My Bloomberg colleague Rob Hutton got it right when we walked into a small side room at Birmingham’s ICC on Sunday to watch Hugh Grant (and others) talk about phone hacking. As we were greeted by an explosion of flashing lightbulbs, he turned to me and commented: “It looks like the ending of Notting Hill.”
Grant was impressive, his clear speaking (punctuated by plenty of swearwords) gave some relief to the political wonkery that usually characterises conference. But at times bluntness began to look like superficiality, such as when he turned on the Met for trying to use the Official Secrets Act to force the Guardian to reveal its sources:
For the [police's new investigatory team] to turn on fellow goodies in this battle is worrying and also deeply mysterious.
Instead, it was left to the party president, Tim Farron, to deliver the performance that really captured the conference. His language was passionate, funny and brutally honest, such as when he talked about party’s dire local election results in May:
In much of the country we got slaughtered.
In Scotland, in many of our great cities, in shire districts Liberal Democrats who have served their communities and worked their backsides off for years, got their backsides kicked.
I want to say this to you now, if you lost your seat, I stand with you; I am angry on your behalf; I take the responsibility and I absolutely will not insult you by claiming that this was collateral damage, or an understandable mid term blip.

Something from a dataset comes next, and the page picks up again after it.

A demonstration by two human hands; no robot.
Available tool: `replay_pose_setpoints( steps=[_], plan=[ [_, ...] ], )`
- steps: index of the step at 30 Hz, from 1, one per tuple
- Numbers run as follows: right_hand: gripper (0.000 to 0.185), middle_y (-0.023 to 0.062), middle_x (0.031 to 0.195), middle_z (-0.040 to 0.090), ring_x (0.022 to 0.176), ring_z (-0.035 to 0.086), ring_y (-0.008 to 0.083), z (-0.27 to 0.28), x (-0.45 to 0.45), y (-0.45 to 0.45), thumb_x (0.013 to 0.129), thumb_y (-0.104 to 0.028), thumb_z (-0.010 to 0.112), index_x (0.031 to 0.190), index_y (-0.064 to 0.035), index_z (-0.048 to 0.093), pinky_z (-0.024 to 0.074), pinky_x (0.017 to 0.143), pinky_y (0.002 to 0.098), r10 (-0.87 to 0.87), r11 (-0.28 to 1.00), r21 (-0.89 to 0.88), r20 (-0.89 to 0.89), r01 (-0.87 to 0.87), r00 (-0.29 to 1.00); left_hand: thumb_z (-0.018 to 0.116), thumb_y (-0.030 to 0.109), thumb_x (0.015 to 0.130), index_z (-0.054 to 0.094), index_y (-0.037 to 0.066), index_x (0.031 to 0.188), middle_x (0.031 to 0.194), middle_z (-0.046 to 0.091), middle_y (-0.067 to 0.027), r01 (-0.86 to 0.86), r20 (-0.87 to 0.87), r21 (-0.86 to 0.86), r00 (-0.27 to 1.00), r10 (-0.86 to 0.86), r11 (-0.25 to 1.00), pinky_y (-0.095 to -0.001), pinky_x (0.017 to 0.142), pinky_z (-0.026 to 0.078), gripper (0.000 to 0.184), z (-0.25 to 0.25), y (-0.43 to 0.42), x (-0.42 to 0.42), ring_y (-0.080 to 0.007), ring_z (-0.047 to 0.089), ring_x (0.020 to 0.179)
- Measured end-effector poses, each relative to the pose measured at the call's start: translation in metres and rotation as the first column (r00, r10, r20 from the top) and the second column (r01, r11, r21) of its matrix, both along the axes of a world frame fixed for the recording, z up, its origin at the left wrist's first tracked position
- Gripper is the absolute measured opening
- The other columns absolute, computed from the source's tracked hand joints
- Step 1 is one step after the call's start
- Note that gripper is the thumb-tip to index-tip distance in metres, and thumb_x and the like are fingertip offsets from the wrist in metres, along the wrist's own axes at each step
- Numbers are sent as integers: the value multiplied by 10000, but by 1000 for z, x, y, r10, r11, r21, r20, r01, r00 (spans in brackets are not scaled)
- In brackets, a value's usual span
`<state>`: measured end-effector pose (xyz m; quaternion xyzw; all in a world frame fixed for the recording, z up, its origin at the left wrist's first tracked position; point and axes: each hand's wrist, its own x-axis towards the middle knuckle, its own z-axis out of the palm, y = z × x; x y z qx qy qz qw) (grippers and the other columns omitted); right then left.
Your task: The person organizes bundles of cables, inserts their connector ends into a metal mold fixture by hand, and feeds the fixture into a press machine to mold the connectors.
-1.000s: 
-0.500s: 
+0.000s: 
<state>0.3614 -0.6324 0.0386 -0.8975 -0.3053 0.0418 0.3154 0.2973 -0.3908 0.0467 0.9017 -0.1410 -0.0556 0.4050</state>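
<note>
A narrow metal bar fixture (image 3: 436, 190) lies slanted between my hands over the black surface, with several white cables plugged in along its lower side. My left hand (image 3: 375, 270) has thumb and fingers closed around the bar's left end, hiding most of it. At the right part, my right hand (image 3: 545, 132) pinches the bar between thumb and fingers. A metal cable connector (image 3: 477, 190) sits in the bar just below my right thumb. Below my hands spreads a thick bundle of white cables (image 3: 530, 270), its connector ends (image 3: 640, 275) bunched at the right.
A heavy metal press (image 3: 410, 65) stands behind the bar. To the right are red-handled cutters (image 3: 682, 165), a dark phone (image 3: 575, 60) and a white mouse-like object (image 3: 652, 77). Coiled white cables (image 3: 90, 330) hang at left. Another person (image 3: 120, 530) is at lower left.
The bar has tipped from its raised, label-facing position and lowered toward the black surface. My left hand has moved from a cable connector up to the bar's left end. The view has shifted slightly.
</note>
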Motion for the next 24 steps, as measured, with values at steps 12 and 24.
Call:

But, surprisingly, he got his best reception by comparing party members to cockroaches:
You know, I reckon if either of the other parties saw their poll ratings dip into single figures, they would implode and cease to be.
They couldn’t hack it mentally or emotionally, and the vested interests that they serve would abandon them.
Not with us. We’ve got nerves of steel. Survival is what we do.
A bit like cockroaches after a nuclear war, just a bit less smelly, we are made of sterner stuff.
It could have been a leadership bid. If only he hadn’t also said:
Who is taking the Blairite nonsense out of the NHS bill?
Nick Clegg
Who put the bankers back in their boxes over financial restructuring?
Nick Clegg
Who stood up against reactionary Tory drivel after the riots?
Nick Clegg
The speech was clearly designed to energise the base rather than appeal to a wider audience. But at a conference where there is no immediate leadership crisis, where the NHS controversy has been reduced from a debate to a Q&A session and where even Vince Cable hasn’t launched an attack on greedy bankers, speeches like that are sorely needed.